● THE TASK: Repeat exactly the lines below that lie between the line with "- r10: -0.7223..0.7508" and the line with "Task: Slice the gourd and", counting both of those lines as part of the answer.
====== EXTRACTED ENTRIES
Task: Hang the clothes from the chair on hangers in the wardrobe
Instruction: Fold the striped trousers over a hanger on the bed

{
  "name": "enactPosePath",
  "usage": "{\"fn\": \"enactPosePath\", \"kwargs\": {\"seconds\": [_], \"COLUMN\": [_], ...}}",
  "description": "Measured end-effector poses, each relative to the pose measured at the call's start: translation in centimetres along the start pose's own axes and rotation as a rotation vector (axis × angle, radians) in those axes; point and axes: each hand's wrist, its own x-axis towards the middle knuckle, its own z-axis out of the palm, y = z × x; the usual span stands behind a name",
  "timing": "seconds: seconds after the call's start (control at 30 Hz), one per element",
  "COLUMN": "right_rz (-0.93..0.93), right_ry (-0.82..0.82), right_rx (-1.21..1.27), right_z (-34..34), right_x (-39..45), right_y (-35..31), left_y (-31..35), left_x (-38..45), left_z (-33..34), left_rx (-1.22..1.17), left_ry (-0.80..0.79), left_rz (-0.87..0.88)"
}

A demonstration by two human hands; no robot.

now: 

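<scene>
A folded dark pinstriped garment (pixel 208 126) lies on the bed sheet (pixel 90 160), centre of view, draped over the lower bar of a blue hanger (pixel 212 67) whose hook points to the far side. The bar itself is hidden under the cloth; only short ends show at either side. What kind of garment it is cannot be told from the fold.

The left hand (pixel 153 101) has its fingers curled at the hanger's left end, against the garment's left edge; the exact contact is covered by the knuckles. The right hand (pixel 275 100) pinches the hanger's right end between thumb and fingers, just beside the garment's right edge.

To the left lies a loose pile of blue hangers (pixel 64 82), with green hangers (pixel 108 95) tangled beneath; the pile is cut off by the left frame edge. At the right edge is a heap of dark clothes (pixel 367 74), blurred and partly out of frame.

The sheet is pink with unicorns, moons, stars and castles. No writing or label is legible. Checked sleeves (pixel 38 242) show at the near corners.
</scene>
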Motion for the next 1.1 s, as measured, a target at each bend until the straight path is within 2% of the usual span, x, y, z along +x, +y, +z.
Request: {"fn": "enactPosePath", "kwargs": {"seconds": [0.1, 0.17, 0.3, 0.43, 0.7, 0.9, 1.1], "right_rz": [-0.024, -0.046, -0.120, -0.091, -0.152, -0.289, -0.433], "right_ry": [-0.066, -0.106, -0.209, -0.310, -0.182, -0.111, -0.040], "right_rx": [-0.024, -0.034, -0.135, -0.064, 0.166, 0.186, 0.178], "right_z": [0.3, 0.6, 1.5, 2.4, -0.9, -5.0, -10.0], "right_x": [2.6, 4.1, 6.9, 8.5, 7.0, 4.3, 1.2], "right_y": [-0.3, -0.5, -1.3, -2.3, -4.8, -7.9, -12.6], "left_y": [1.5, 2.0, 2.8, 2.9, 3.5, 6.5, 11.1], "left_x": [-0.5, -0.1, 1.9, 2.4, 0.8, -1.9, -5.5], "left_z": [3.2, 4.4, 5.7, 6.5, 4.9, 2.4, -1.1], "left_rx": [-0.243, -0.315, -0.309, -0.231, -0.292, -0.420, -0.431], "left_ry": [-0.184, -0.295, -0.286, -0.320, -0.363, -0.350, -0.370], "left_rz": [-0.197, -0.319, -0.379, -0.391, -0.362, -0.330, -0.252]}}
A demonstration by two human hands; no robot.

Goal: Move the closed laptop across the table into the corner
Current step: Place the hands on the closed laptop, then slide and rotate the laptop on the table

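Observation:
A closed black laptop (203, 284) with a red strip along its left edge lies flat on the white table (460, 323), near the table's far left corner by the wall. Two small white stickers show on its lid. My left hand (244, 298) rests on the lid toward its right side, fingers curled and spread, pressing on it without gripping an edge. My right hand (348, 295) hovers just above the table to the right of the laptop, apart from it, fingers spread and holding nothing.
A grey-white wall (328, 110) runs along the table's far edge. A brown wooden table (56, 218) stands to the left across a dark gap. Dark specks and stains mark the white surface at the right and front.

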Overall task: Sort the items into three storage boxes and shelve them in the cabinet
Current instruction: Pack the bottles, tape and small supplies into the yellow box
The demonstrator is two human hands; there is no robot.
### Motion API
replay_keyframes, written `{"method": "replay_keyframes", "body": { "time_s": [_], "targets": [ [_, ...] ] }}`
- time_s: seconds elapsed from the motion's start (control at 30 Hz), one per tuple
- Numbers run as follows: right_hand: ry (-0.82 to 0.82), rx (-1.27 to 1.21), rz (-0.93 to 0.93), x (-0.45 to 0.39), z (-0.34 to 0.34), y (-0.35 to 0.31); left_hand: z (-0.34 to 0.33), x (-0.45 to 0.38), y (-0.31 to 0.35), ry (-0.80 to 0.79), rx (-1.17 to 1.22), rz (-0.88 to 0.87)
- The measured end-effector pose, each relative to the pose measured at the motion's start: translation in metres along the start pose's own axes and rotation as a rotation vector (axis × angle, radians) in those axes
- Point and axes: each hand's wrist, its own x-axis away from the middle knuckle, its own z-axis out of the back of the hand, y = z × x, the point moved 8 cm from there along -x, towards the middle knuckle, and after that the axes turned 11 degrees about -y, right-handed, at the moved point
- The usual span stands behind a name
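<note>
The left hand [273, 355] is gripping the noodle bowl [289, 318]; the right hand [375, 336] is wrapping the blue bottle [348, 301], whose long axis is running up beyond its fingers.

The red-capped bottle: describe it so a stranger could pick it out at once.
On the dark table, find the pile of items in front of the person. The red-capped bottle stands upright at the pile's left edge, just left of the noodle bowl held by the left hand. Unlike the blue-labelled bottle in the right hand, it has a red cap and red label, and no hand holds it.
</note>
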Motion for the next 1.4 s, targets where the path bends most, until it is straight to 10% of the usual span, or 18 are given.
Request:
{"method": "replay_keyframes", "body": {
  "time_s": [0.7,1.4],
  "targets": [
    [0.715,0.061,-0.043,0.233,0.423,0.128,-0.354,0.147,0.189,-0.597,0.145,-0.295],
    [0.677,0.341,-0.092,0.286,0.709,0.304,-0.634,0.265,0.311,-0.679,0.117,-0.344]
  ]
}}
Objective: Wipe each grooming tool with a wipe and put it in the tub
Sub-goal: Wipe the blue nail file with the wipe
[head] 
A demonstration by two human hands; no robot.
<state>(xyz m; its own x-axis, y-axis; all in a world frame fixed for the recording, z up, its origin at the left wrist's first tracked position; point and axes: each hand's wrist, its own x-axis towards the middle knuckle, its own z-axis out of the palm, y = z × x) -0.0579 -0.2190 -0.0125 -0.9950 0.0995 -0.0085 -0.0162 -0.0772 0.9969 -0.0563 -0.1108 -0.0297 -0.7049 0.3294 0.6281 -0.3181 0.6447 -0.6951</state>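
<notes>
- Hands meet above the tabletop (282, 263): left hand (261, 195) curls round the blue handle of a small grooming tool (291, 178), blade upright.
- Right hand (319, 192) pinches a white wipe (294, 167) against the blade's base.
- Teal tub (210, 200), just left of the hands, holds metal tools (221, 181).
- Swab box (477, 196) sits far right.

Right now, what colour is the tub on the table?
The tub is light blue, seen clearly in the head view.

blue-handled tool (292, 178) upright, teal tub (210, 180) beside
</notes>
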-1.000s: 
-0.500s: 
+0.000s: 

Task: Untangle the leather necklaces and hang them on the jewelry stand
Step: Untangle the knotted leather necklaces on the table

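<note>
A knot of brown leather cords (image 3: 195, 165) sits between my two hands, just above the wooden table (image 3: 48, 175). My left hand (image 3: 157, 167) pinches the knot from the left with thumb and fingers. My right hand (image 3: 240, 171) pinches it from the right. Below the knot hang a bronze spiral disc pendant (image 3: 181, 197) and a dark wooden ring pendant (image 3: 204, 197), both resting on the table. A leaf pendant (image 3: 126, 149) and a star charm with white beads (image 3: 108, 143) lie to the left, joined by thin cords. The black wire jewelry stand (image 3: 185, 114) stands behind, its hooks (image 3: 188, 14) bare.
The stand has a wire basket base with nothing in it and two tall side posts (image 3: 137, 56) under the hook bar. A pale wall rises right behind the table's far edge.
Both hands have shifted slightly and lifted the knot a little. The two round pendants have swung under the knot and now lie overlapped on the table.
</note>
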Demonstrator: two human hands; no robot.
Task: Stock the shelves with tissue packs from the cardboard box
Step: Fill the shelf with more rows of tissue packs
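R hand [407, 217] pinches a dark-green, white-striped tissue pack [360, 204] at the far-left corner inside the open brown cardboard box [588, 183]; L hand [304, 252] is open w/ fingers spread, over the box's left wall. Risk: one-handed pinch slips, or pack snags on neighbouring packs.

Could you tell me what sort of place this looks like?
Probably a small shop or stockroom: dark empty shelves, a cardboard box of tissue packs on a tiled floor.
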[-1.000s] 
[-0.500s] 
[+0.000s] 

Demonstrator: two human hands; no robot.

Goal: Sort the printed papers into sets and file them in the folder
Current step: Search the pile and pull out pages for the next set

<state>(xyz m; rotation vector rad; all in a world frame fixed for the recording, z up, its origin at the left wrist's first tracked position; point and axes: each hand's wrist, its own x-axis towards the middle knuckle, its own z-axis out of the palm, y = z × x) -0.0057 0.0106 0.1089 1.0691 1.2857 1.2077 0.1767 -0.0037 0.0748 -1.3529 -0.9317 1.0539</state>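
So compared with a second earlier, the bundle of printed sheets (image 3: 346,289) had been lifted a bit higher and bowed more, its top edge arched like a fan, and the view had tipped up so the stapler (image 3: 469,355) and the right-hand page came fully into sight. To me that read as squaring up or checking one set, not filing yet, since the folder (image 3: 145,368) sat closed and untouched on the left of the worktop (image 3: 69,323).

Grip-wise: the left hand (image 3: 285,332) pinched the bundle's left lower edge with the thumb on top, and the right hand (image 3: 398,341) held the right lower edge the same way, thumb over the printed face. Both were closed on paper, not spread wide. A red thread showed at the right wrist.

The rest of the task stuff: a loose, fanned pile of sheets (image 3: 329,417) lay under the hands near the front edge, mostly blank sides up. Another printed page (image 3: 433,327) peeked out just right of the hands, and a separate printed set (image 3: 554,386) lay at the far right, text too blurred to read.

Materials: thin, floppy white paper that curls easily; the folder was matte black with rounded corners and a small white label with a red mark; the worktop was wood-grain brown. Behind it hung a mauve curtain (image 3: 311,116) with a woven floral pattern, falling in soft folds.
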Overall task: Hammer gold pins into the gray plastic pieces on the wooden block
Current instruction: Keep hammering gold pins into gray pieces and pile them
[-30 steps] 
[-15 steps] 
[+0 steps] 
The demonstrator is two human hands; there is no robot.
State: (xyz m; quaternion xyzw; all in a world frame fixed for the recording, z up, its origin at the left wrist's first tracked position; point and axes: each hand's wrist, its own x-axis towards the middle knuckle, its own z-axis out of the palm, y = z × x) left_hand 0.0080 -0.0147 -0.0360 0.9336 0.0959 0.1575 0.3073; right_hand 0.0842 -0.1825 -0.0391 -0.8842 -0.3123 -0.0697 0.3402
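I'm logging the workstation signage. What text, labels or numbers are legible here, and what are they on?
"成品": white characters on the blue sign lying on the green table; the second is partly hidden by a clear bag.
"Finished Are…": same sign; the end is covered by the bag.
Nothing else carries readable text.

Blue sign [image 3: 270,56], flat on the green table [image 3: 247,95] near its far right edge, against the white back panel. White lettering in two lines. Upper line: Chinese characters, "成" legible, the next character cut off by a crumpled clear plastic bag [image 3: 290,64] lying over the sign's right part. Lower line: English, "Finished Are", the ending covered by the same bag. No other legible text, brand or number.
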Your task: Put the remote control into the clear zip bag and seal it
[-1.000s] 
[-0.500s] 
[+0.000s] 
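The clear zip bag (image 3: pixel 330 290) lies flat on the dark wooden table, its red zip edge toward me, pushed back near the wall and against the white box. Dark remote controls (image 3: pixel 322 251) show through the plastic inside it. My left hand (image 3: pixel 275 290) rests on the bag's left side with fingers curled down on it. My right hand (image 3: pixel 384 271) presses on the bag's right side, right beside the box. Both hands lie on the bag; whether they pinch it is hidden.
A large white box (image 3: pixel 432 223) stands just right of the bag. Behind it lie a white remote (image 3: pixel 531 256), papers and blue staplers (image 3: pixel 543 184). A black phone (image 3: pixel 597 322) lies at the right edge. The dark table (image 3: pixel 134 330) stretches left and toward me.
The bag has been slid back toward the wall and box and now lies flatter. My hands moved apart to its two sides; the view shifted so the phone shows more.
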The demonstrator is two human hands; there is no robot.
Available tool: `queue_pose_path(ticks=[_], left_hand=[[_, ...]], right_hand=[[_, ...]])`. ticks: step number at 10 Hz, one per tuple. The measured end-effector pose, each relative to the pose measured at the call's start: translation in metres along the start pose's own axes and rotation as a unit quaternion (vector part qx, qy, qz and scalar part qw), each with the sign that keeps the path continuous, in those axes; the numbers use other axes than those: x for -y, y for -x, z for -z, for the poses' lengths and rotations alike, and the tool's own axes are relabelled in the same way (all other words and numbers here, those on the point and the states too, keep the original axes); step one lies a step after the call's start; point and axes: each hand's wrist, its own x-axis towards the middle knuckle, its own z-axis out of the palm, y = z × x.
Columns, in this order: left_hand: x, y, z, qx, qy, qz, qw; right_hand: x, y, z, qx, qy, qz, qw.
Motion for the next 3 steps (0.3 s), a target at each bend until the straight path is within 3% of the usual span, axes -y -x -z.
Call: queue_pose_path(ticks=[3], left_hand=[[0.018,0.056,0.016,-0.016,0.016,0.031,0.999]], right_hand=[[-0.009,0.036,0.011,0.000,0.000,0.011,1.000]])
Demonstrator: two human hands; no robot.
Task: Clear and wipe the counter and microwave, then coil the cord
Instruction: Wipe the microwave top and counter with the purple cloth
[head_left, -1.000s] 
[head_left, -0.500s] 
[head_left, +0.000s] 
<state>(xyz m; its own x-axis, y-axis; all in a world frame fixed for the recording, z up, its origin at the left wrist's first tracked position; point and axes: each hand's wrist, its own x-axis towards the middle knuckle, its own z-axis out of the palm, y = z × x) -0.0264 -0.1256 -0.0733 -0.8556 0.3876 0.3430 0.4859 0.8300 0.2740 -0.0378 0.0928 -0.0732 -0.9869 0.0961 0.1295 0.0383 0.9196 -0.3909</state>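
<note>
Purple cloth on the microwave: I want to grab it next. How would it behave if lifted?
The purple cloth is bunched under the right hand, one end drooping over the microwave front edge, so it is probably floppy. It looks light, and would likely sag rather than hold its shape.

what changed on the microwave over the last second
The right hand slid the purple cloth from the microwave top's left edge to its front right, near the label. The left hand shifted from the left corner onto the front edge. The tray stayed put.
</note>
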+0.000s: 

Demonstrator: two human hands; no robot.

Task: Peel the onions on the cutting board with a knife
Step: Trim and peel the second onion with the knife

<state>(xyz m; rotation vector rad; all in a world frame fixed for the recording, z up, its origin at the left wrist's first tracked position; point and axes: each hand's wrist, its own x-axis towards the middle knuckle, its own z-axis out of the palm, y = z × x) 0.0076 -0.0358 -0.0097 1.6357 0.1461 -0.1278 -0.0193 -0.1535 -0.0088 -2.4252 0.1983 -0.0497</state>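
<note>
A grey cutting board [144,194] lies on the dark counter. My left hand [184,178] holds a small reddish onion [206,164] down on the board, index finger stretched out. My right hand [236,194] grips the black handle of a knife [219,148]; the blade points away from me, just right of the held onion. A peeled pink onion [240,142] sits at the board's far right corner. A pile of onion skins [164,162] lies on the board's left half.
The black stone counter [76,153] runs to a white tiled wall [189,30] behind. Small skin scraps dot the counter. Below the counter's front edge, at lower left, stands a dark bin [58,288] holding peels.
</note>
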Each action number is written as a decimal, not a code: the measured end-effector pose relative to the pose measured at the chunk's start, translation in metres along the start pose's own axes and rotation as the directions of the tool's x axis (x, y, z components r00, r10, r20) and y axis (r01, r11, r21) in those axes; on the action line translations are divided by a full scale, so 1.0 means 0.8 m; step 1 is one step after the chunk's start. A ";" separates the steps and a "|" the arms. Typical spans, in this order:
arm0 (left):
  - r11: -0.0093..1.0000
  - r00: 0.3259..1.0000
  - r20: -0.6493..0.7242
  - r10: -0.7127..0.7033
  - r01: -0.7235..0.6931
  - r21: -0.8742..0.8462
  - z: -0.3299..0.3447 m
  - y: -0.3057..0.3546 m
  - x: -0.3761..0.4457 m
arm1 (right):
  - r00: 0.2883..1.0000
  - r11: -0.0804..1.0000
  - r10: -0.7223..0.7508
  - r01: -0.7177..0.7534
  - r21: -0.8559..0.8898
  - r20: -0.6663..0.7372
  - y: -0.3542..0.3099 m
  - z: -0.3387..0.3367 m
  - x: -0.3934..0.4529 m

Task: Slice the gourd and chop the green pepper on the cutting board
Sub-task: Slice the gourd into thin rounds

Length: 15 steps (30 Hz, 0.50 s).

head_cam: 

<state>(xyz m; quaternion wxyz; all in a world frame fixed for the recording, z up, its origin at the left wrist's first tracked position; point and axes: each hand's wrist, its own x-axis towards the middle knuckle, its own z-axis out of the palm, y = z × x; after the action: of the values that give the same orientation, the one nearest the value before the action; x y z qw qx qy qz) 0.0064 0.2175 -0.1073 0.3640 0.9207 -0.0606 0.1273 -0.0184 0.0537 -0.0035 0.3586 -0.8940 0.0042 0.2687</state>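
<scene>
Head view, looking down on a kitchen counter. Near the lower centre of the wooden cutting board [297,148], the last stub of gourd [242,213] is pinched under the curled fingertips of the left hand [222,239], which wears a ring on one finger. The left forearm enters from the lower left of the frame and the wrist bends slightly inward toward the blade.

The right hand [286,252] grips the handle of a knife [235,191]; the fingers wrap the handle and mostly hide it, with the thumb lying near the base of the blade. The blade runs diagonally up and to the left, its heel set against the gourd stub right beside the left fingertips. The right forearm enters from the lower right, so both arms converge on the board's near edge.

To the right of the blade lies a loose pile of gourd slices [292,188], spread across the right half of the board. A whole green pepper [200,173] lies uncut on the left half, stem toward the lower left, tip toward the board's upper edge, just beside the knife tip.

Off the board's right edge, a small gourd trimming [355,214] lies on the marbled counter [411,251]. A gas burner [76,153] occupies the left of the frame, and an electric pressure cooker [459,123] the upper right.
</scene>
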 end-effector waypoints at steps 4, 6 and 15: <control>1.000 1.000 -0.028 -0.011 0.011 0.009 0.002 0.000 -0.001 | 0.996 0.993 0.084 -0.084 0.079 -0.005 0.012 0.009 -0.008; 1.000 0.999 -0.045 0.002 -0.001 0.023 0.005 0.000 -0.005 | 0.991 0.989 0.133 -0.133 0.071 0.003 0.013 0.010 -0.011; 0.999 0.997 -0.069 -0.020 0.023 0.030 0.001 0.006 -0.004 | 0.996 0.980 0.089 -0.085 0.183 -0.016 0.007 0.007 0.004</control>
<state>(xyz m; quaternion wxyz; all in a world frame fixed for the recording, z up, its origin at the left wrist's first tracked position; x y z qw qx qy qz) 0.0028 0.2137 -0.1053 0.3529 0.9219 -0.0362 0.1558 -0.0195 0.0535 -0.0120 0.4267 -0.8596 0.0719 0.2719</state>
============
● EXERCISE SOLUTION:
  - r10: -0.7223..0.7508
  - r01: -0.7177..0.7534
  - r21: -0.8559..0.8898
  - r20: -0.6663..0.7372
  - y: -0.3542..0.3099 m
  - z: -0.3387..0.3367 m
  - x: -0.3934..0.4529 m

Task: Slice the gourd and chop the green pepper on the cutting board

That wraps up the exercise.